The bourgeoisie arose in the Middle Ages, specifically in Europe, when the main source of work was still rural activity, although clothing, jewelery and spice merchants already existed, as well as artisans.

Therefore, the term bourgeoisie was used to denominate the people who had left the countryside and rural activity to move and live within the walled cities in new spaces called boroughs. However, these people were despised by the nobility.

It should be noted that the bourgeois were not feudal lords or serfs, nor did they belong to privileged classes such as the nobility, the clergy or the peasantry.

Since then, the bourgeoisie has increased and in the eighteenth century the bourgeoisie ideologically expressed their values ​​and interests in terms of the individual, work, innovation, progress, happiness, freedom and equality of conditions, topics summarized in the French revolutionary motto: I freed, equality, brotherhood.

Likewise, it was the bourgeois who actively participated in the French Revolution and in the Industrial Revolution demanding their social rights, political rights and economic rights.

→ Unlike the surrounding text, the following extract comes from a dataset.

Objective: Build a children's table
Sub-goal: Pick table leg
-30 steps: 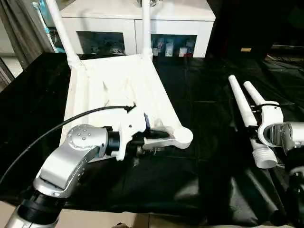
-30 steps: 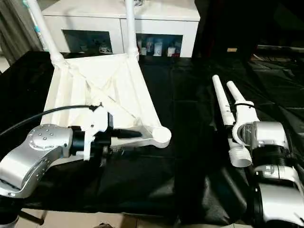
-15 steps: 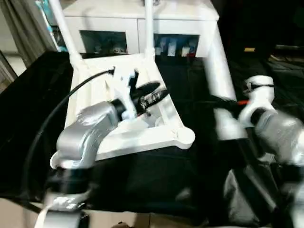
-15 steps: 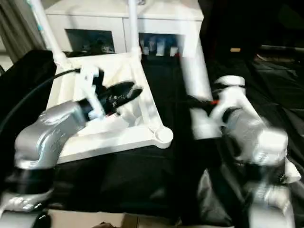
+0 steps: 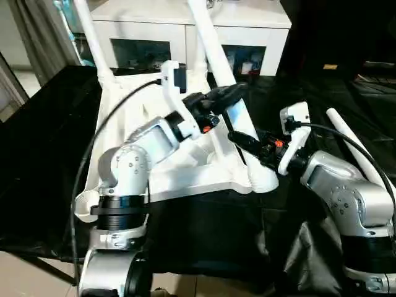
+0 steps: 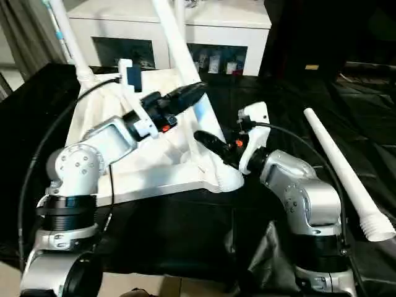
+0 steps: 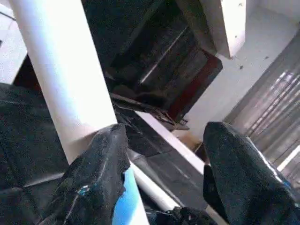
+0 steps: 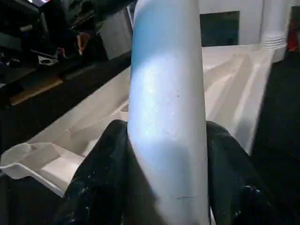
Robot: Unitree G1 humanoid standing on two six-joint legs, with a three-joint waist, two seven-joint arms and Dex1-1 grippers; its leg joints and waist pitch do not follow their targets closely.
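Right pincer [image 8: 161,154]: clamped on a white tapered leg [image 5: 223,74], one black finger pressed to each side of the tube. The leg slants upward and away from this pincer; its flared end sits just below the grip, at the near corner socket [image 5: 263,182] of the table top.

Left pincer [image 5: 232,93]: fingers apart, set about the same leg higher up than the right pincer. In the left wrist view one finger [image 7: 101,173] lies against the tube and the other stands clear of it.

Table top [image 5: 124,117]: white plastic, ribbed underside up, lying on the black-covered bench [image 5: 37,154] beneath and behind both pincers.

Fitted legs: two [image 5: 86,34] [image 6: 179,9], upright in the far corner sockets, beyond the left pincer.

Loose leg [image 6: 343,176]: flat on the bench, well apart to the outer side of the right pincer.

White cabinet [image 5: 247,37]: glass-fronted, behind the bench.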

On the other hand, with the emergence of the bourgeoisie, bipartisanship originated in the political system, after the French Revolution, which consists of the composition of two majority parties, in this case, that of the bourgeois on the one hand and that of the aristocracy. for the other.

See also Bipartisanship.

Currently, people who belong to the middle class or who have their own business are called bourgeoisie. However, a derogatory use of the term bourgeoisie is also made since it is used to classify common and vulgar people who do not have very good taste.